J'ai grandi dans l'Essex, au nord de Londres où la vie semblait tourner autour de la voiture. Celle-ci trônait au centre de ma ville, sous la forme d'un immense parking en béton d’architecture brutaliste à plusieurs étages, et au cœur de notre vie familiale. Le temps qui passait était mesuré par la succession des voitures — aux formes et aux couleurs changeantes — que mon défunt père achetait et conduisait pour le travail, les vacances, les courses hebdomadaires et les sorties sportives du weekend. Mais la voiture était aussi une source de stress immense : la recherche interminable d’une place de parking, l'angoisse de la voir rayée ou cabossée, les embouteillages, l’inquiétude quant à l’image que donne de soi le modèle que l’on possède, la colère envers les autres conducteurs et la peur d’avoir laissé les fenêtres ouvertes ou les portes déverrouillées lorsqu'on l’avait quittée.
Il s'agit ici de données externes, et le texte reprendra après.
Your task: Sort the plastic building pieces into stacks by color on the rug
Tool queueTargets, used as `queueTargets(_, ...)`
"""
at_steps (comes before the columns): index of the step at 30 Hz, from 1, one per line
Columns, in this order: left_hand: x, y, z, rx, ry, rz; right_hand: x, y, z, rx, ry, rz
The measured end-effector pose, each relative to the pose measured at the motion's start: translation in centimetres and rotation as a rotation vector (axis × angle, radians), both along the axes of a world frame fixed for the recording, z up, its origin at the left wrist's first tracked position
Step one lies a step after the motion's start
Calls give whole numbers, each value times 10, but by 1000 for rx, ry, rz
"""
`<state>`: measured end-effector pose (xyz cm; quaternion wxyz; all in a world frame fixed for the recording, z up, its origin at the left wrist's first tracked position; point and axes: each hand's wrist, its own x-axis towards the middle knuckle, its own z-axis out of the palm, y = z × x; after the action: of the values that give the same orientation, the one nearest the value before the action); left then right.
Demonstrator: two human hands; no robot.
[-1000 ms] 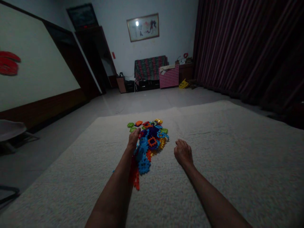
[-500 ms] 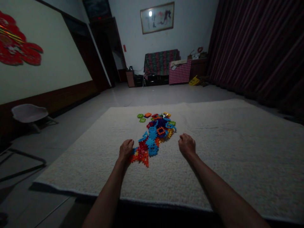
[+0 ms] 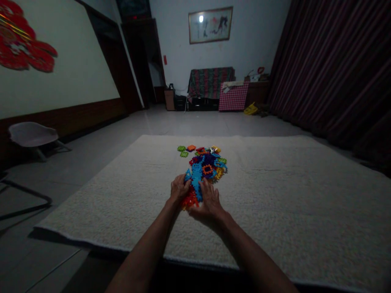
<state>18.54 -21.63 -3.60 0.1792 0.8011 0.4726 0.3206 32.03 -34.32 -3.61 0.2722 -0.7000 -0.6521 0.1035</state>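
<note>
A pile of colourful interlocking plastic toy pieces [image 3: 205, 162] lies on a cream shaggy rug [image 3: 275, 195]. Both my hands meet at the near end of the pile. My left hand [image 3: 179, 189] has its fingers curled on the left side of a blue piece [image 3: 195, 179] and some red-orange pieces [image 3: 189, 200]. My right hand [image 3: 208, 200] lies over the same pieces from the right, fingers together on the blue one. The red-orange pieces show between the two hands. The dim light hides how firm either grip is.
A pale chair [image 3: 30, 136] stands on the grey floor at left. Dark curtains [image 3: 336, 65] run along the right. A covered cabinet [image 3: 210, 83], a checked box [image 3: 233, 97] and a framed picture [image 3: 210, 24] are at the far wall. The rug's near edge [image 3: 91, 244] is close.
My right hand has moved left from the bare rug onto the near end of the pile. My left hand has shifted right and forward to meet it. The view has shifted slightly.
</note>
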Motion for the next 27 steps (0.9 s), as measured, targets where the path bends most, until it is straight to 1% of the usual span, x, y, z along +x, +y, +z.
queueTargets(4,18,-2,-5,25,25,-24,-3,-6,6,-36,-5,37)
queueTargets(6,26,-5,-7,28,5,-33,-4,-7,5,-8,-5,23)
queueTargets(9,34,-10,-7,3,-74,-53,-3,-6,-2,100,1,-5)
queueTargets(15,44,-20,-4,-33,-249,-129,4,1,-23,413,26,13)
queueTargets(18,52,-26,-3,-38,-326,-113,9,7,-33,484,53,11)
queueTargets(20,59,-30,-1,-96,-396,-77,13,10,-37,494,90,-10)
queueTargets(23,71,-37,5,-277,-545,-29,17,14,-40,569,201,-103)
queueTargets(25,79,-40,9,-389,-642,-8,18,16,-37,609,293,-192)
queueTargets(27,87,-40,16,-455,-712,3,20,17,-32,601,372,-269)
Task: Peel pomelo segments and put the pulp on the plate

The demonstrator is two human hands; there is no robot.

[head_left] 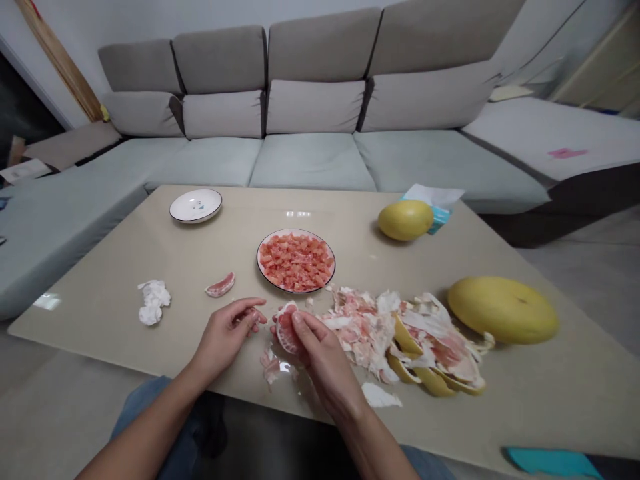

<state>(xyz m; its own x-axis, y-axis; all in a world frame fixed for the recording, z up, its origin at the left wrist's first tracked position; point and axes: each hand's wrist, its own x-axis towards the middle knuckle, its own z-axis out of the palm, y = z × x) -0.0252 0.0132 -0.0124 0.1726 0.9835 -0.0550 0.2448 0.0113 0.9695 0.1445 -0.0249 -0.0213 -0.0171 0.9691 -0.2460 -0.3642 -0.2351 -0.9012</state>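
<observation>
My right hand (320, 350) grips a pink pomelo segment (286, 328) just above the near edge of the beige table (150, 247). My left hand (227, 333) is beside it, fingers curled and pinching a small pink piece of the fruit. Behind my hands stands a plate of peeled pink pomelo pieces (295, 261). Another unpeeled segment (221, 285) lies to the left of the plate. Bits of white membrane (273, 365) lie under my hands.
A heap of peel and membrane (405, 333) spreads to the right, with half a yellow pomelo (502, 310) beyond it. A whole pomelo (405, 219) and a tissue pack (434, 200) sit far right. An empty white dish (195, 205) and crumpled tissue (153, 301) lie left. A grey sofa (310, 127) stands behind.
</observation>
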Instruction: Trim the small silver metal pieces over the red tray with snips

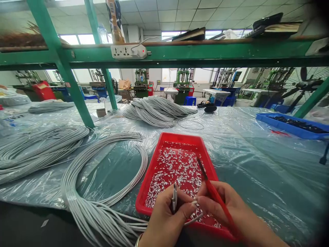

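Over the front of a red tray (144, 192) both hands meet, fingertips nearly touching. My left hand (167, 216) is closed on a grey cable (194, 219); shiny cable ends (174, 197) stick up between its thumb and fingers. My right hand (226, 202) grips a red tool with a dark, slim tip (212, 188), which looks like tweezers and points up and away. Its thumb and forefinger also pinch at the whitish cable end held by the left hand. Small silvery scraps (177, 168) are scattered across the tray's bottom.
Coiled grey cables (74, 178) lie left of the tray, with another coil (38, 151) farther left and a large bundle (156, 109) behind. A blue tray (290, 127) of black parts is at right. Above runs a green shelf (205, 53) with a power strip (128, 51).
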A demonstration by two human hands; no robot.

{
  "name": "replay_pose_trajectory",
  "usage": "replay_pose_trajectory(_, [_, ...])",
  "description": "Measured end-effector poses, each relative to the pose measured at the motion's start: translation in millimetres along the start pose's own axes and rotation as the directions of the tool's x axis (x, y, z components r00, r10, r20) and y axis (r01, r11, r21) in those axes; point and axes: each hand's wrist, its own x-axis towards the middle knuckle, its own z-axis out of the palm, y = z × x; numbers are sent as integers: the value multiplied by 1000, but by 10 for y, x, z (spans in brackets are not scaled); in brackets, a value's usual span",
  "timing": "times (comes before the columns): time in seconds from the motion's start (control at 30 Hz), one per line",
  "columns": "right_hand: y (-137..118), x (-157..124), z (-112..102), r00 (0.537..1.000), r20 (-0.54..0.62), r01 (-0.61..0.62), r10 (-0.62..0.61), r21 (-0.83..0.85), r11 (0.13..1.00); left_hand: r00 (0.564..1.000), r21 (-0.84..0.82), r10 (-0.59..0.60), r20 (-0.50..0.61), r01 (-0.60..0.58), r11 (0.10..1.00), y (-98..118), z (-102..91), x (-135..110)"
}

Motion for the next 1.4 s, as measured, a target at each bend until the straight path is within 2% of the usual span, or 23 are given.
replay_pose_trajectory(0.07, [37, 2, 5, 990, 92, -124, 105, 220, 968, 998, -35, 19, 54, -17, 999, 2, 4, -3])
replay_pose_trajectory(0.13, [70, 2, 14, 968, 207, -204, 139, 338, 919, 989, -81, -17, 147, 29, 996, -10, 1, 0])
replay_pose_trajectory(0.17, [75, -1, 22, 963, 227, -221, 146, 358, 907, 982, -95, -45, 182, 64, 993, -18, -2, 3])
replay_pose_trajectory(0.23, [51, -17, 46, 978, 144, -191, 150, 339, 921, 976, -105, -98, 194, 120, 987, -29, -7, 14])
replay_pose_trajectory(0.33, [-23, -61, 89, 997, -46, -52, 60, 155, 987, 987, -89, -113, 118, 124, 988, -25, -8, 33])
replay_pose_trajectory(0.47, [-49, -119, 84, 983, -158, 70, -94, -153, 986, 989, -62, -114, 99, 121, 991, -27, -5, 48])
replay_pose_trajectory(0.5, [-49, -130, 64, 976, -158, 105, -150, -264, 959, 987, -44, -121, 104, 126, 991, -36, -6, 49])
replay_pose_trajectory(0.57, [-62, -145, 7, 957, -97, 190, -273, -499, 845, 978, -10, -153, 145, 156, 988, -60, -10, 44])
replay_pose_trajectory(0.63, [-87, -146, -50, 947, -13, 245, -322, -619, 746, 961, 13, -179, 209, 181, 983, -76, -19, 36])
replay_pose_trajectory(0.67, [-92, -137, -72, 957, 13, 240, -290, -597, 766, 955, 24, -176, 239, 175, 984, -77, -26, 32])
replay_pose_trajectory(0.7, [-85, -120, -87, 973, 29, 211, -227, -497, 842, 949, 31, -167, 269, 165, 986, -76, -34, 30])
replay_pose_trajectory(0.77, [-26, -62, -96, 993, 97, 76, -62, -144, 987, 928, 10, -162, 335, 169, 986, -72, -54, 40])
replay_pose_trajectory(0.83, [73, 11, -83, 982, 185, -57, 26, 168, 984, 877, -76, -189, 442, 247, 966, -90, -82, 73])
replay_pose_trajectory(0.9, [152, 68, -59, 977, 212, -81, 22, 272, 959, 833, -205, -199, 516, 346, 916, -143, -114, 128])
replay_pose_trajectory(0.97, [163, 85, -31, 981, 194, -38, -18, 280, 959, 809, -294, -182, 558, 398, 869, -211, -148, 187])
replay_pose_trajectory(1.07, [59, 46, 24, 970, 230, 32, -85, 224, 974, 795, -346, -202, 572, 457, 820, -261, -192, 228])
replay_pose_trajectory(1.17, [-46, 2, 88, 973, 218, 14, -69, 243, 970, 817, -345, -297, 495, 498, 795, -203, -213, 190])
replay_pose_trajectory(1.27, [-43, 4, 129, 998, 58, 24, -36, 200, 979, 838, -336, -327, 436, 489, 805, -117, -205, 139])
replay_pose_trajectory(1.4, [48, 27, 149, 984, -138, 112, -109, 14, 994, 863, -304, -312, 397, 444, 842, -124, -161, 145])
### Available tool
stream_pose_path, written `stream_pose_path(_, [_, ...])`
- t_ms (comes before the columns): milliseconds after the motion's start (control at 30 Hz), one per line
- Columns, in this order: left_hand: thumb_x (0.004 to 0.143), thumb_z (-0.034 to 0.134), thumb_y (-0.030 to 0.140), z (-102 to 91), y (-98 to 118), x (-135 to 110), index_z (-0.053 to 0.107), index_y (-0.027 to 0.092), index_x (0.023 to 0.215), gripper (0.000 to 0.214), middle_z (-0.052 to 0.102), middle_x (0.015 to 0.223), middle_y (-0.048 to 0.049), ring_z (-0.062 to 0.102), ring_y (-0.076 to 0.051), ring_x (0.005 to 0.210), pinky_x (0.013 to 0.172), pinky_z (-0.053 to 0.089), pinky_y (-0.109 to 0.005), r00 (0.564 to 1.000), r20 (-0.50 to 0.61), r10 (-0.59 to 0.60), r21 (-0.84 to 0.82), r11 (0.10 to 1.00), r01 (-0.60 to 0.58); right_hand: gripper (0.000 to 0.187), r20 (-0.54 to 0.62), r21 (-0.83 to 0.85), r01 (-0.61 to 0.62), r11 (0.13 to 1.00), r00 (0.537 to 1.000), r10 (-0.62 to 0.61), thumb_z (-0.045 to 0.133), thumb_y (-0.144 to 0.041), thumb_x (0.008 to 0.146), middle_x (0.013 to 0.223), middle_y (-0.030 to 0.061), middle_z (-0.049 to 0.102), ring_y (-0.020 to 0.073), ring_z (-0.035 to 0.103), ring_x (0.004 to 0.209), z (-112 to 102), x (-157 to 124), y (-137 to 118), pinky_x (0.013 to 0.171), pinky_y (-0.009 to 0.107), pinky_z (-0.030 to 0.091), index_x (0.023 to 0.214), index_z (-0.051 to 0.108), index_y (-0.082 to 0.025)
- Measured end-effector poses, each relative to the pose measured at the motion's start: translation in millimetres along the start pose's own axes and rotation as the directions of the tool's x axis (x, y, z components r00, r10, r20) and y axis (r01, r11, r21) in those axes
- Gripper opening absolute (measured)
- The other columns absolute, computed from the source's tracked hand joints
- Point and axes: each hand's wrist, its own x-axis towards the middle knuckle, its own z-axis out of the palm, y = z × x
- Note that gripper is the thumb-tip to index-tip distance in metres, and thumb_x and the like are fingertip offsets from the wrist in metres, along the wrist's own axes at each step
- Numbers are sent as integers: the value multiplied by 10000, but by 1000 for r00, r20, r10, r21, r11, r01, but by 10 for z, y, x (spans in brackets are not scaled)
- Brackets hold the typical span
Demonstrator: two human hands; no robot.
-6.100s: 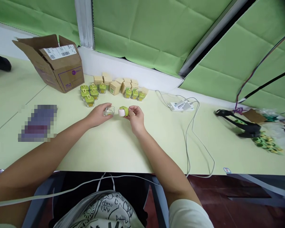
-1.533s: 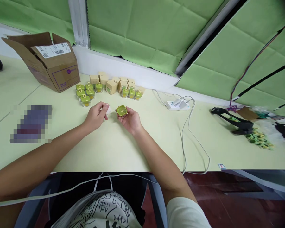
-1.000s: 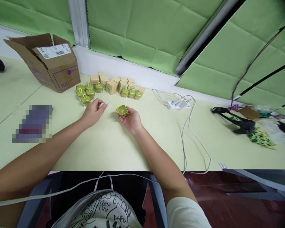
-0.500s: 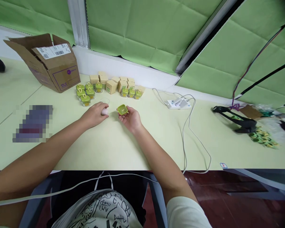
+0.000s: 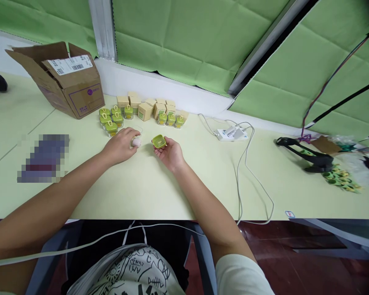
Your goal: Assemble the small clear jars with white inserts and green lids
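Note:
My left hand (image 5: 120,146) is closed around a small pale pinkish-white rounded object (image 5: 136,141), whose exact kind I cannot make out. My right hand (image 5: 169,153) grips a green square lid (image 5: 159,141) by its edge, with the hollow side facing up. The two hands are apart, a little above the table. Just behind my left hand is a faint clear curved outline, too indistinct to name. Beyond it stand several small clear jars with green looped lids (image 5: 111,128), and more such jars (image 5: 171,119) are to the right.
Several small beige cartons (image 5: 145,111) line the wall behind the jars. An open cardboard box (image 5: 83,88) stands at the back left. A white power strip (image 5: 231,134) trails cables over the table (image 5: 203,176). At far right lie a black strap-like item (image 5: 307,153) and green pieces (image 5: 341,178).
My left hand has shifted slightly left and up with the pale object. My right hand and the green lid have stayed nearly in place.

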Motion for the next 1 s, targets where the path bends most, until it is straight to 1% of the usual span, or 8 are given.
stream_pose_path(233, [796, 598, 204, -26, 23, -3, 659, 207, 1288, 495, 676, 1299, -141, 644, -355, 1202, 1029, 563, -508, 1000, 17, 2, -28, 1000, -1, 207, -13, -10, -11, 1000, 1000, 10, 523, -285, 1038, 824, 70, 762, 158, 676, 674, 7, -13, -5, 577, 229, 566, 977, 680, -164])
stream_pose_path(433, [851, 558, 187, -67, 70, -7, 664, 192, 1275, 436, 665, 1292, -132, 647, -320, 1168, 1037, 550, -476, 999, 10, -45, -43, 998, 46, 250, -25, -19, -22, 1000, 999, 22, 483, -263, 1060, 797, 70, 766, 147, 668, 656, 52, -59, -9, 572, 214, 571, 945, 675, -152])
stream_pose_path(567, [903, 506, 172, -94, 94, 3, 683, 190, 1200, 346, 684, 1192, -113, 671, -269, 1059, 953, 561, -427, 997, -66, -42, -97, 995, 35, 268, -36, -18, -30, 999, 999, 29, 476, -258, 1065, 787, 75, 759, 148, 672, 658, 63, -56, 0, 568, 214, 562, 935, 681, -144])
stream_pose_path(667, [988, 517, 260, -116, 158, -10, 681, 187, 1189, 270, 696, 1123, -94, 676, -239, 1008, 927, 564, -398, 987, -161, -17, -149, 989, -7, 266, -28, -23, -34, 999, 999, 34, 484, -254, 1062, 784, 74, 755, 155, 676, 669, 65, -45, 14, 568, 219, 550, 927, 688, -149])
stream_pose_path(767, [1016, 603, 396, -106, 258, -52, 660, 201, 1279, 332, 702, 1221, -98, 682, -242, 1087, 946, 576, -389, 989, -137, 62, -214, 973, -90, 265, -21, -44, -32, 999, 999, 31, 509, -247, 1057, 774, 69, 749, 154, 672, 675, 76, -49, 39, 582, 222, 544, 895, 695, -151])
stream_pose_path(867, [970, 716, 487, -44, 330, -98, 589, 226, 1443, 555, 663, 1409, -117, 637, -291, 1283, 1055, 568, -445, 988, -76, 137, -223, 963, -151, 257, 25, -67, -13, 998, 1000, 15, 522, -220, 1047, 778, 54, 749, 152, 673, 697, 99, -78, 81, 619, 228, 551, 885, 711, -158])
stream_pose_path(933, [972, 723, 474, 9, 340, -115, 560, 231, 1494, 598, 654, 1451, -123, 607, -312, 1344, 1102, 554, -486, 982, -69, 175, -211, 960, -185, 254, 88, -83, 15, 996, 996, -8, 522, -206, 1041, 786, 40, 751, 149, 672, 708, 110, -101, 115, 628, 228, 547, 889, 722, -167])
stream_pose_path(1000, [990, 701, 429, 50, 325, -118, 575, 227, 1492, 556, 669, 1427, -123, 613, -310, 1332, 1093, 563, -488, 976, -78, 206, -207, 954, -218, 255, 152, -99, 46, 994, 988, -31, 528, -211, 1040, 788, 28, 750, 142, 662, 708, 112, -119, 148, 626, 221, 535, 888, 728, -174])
Comme nous sommes dans l'Essex, la patrie du « boy racer », après une soirée, l’interminable procession de voitures qui versaient aux fossés rendait toujours plus périlleux le retour à la maison. 

 
 
Le temps qui passait était mesuré par la succession des voitures — aux formes et aux couleurs changeantes — que mon défunt père achetait et conduisait pour le travail, les vacances, les courses hebdomadaires et les sorties sportives du weekend.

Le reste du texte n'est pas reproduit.